Originally published in The Times.
At least four people have been killed in a suicide bombing in central Istanbul in an attack which could have been the work of Isis, according to Turkish officials.
The bomber, who has not yet been identified, blew himself up in a busy shopping street which is also home to foreign consulates. A further 36 people have been injured in the attack, including 12 foreigners.
“This is a suicide attack, a terrorist attack,” the governor of Istanbul Vasip Sahin told reporters.
Turkish officials have claimed that evidence recovered so far could point to the bomber being an Isis militant. Other reports have suggested the Kurdistan Workers’ Party (PKK) was behind the attack.
Witnesses described feeling the ground shake and seeing body parts scattered across the street after the man detonated his bomb. Police quickly sealed off the area and ambulances have been seen ferrying the injured, seven of whom are said to be critically hurt, to hospital.
The area is usually full of tourists and shoppers, but was quieter than normal this morning because of the increasing terror threat. Today’s attack is the latest in a string of deadly bombings in Turkey’s major cities in recent months, as the country’s conflicts with both Kurdish separatists and Isis have hotted up.
A suicide bombing in Ankara six days ago killed 35 people waiting at a bus station. The Kurdistan Freedom Hawks, a militant breakaway group of the PKK, have claimed responsibility.
A devastating bombing at Ankara Central train station in October last year, which left more than 100 people dead, is believed to have been the work of Isis.
DNA evidence identified one of the two attackers as the younger brother of an Isis suicide bomber who blew himself up in the Kurdish town of Suruc, close to the border with Syria.
Israel’s foreign ministry has confirmed that that Israeli citizens were among the injured, but the nationalities of the other foreigners hurt in the blast are not yet known.
Earlier this week the Turkish authorities had raised security in Ankara and Istanbul because of the coming Kurdish festival of Newroz on Monday. Traditionally, the festival has seen increased activity by Kurds seeking to assert their identity and demand more rights.

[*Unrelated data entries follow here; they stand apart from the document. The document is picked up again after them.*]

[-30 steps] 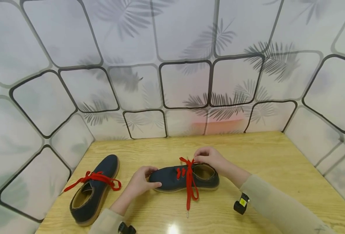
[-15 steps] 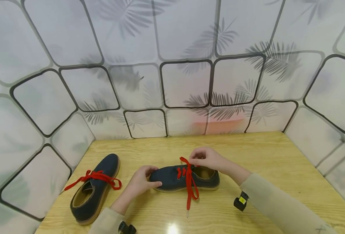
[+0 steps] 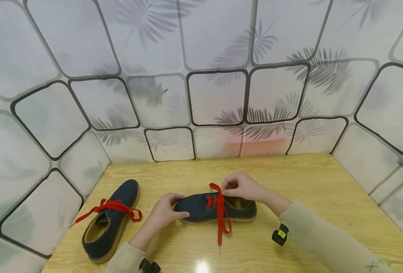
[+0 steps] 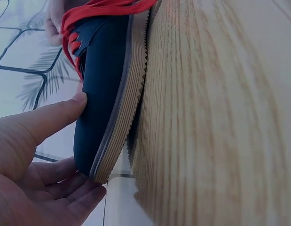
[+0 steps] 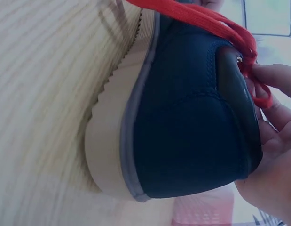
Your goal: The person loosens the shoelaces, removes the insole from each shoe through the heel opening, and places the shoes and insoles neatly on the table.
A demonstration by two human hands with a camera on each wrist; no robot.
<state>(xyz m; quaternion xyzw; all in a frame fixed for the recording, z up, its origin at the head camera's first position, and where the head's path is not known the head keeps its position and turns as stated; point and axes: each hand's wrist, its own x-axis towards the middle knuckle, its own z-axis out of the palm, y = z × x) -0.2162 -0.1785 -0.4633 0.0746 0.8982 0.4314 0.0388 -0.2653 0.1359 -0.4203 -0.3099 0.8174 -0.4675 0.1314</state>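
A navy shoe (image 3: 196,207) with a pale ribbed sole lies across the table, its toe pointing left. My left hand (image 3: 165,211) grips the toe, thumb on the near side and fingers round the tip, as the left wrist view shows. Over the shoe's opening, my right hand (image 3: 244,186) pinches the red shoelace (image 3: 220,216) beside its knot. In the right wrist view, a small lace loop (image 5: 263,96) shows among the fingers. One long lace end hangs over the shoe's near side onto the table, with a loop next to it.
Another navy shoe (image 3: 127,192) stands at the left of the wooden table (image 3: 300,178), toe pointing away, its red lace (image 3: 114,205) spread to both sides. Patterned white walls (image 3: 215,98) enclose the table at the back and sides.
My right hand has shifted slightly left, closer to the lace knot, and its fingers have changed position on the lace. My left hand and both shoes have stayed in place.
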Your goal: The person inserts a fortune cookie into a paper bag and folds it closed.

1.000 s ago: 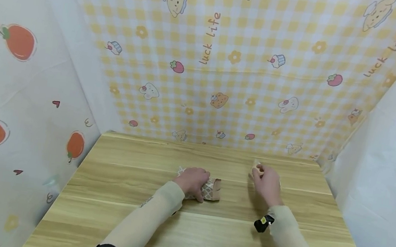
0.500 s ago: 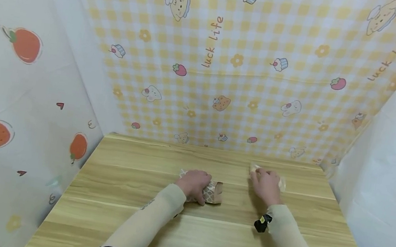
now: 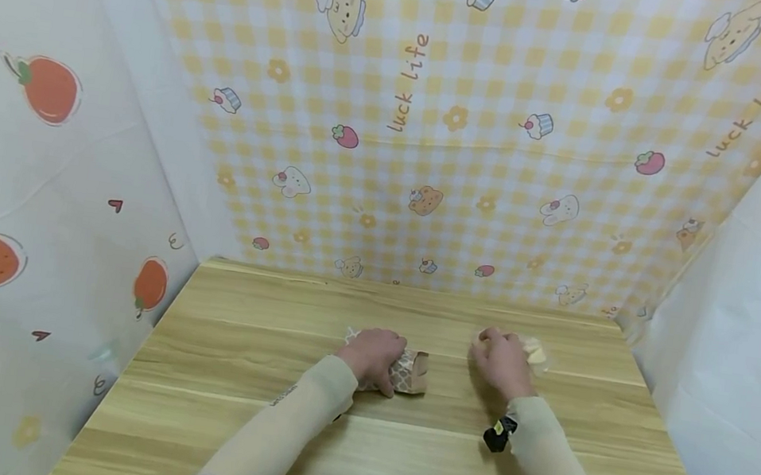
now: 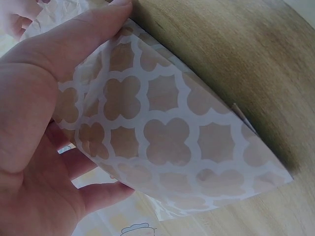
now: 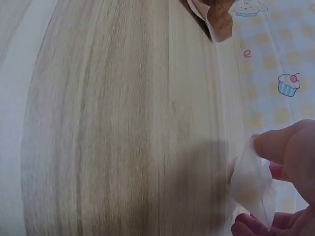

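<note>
My left hand [image 3: 374,355] grips a brown paper bag [image 3: 408,372] with a white lattice pattern, lying on the table. In the left wrist view the thumb lies over the patterned bag [image 4: 167,140] and fingers show beneath it. The bag's torn-looking brown end [image 5: 220,20] points to the right, towards my other hand. Right of the bag, my right hand [image 3: 504,364] pinches a small see-through packet [image 3: 536,356] with something pale yellow inside. The right wrist view shows thumb and fingers on the packet [image 5: 252,189]; its contents are blurred there.
The wooden table [image 3: 393,472] meets a yellow checked cloth [image 3: 477,162] at its back edge. A white cloth with fruit prints [image 3: 72,165] hangs on the left, and a plain white sheet [image 3: 752,319] on the right.
My right hand has moved a little left and nearer with the packet, and more of the packet shows on its right side. The left hand and paper bag stay in place.
</note>
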`<action>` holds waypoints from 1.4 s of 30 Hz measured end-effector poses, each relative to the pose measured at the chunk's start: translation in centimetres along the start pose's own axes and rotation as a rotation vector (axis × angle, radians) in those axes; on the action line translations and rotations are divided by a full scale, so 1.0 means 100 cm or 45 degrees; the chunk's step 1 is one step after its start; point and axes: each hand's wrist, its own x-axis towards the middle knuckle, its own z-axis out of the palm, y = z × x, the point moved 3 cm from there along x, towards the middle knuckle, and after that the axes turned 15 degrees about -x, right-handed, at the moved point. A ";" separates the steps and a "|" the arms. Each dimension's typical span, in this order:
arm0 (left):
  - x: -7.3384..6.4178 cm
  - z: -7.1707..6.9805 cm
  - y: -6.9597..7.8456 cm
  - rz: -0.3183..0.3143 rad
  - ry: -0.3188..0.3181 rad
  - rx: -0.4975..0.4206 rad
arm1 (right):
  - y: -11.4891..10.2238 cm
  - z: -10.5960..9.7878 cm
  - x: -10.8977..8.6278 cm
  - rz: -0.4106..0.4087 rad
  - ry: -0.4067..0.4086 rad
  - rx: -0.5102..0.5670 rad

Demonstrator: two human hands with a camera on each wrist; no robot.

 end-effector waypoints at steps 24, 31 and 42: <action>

Cengiz Fidaner, who owns a cafe on a side street near the explosion site, told the AP news agency “the explosion was not so big but I felt it in my heart because our people died. They want a war but our people want peace. This is because of Newroz.”
13 March – A car bomb targeted bustling bus stops in central Ankara, killing 35 people and injured more than 100 others. The bombing was later claimed by the Kurdistan Freedom Hawks.
17 February – Another car bomb destroyed lorries carrying soldiers and civilian staff from the defence headquarters while they waited a traffic lights. The final death toll came to around 28 people; the Kurdistan Freedom Hawks also took responsibility, claiming it was retaliation against Turkish military operations in Kurdish regions of the country.
12 January – An Isis suicide bomber from Syria, who had entered Turkey days earlier claiming to be a refugee, killed 13 foreigners in Istanbul’s historic Sultanahmet district, popular with tourists.
10 October – Two suicide bombers killed 103 people outside Ankara Central train station. The attack appeared to target a peace rally organised by trade unions and opposition parties. Isis are suspected to have been behind the carnage.